Croods Family Tree

Punch Monkey's Tropical Root Stew with Seared Fish

A vibrant and flavorful stew that marries the earthiness of root vegetables with the bright, sweet notes of tropical fruit, all balanced by perfectly seared white fish. This dish is a delightful journey for the taste buds, embodying nature's bounty.

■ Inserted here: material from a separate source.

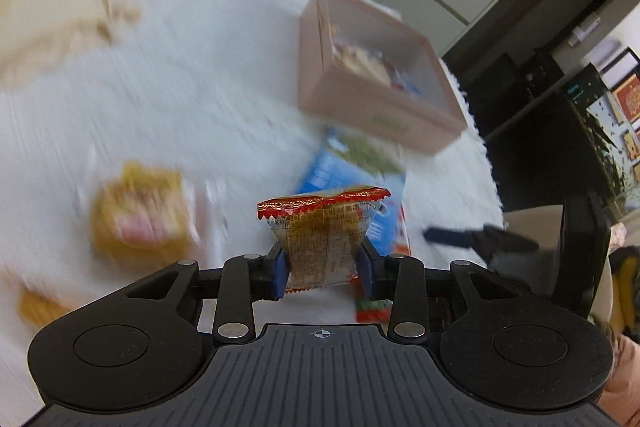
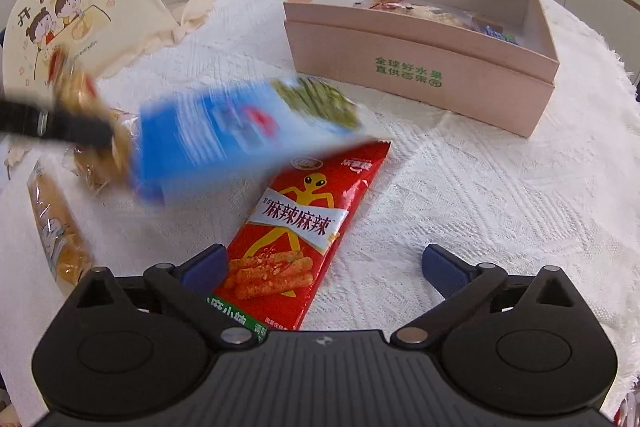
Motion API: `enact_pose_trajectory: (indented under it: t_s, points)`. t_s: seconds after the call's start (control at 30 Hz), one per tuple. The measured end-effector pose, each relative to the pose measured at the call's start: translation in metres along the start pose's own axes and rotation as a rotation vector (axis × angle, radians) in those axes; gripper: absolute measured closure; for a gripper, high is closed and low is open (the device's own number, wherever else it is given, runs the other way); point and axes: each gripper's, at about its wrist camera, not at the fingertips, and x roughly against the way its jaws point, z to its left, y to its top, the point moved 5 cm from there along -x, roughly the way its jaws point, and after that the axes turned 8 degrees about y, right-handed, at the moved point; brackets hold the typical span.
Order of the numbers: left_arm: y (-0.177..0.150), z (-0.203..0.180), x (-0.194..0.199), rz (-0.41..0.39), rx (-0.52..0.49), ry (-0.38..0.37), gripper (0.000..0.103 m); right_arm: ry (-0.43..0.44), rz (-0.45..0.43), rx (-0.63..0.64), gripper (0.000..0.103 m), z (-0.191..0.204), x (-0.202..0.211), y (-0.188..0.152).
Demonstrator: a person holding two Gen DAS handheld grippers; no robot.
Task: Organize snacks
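With the left gripper (image 1: pixel 322 269) pinching a small red-edged snack packet (image 1: pixel 324 231) above the cloth-covered surface (image 1: pixel 224 75), carry it level to the open pink box (image 1: pixel 384 115) and release low inside, while the right gripper (image 2: pixel 324 269), fingers spread, stays clear over the red spicy-stick bag (image 2: pixel 300 227).

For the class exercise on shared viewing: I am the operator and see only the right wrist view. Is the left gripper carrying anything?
Observer: Yes. The left gripper is shut on a small clear snack packet with a red serrated edge.
Operator: What lies on the table to that gripper's left?
Observer: A blurred yellow snack pack on the white tablecloth.
Operator: Where is the pink box from there?
Observer: The pink box sits ahead and to the right of the held packet, open, with snacks inside.
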Motion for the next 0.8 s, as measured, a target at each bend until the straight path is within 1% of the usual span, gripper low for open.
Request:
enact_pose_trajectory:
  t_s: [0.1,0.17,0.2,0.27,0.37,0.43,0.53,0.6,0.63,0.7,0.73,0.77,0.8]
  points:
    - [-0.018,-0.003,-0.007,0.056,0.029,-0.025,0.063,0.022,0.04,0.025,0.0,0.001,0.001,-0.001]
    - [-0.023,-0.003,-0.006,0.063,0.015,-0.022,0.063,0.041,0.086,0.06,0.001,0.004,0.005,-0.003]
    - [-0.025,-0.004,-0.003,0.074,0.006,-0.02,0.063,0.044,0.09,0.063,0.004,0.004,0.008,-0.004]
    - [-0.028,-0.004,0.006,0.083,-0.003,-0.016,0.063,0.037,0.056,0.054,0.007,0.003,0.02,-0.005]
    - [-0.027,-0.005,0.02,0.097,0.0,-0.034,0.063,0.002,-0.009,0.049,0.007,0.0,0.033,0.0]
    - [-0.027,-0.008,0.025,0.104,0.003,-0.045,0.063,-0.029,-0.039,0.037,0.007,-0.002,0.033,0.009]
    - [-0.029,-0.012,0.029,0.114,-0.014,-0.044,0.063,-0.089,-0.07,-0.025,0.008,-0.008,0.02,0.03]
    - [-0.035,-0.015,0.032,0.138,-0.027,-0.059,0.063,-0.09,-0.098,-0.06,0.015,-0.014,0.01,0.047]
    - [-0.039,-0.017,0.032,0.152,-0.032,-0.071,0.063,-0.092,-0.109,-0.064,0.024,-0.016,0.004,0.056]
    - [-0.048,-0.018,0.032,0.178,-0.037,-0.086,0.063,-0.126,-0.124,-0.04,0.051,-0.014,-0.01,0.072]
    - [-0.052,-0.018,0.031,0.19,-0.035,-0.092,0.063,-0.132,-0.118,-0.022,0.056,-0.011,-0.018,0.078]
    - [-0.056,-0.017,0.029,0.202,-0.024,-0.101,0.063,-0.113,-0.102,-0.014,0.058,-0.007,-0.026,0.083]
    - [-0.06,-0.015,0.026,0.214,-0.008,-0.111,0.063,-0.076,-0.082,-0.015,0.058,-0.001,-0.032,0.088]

Punch Monkey's Tropical Root Stew with Seared Fish
Prep
25m
Cook
40m
Serves
4
Difficulty
Medium
Source: community

Directions

  1. 1

    Heat coconut oil in a large pot or Dutch oven over medium heat. Add chopped onion and sauté until softened, about 5-7 minutes.

  2. 2

    Add minced garlic and grated ginger to the pot, cooking for another minute until fragrant.

  3. 3

    Stir in the diced sweet potato, red bell pepper, red curry paste, and turmeric powder. Cook for 2-3 minutes, stirring constantly.

  4. 4

    Pour in the coconut milk and vegetable broth. Bring the mixture to a gentle simmer, then reduce heat to low, cover, and cook for 15-20 minutes, or until sweet potatoes are tender.

  5. 5

    While the stew simmers, season the fish fillets generously with salt and black pepper on both sides.

  6. 6

    In a separate non-stick skillet, heat a drizzle of coconut oil over medium-high heat. Sear the fish fillets for 3-4 minutes per side, or until cooked through and flaky.

  7. 7

    Add the pineapple chunks to the stew and heat through for 2-3 minutes. Taste and adjust seasoning if needed.

  8. 8

    Ladle the tropical root stew into bowls and top each serving with a piece of seared fish.

  9. 9

    Garnish generously with fresh chopped cilantro before serving. This dish pairs wonderfully with steamed rice or a simple green salad.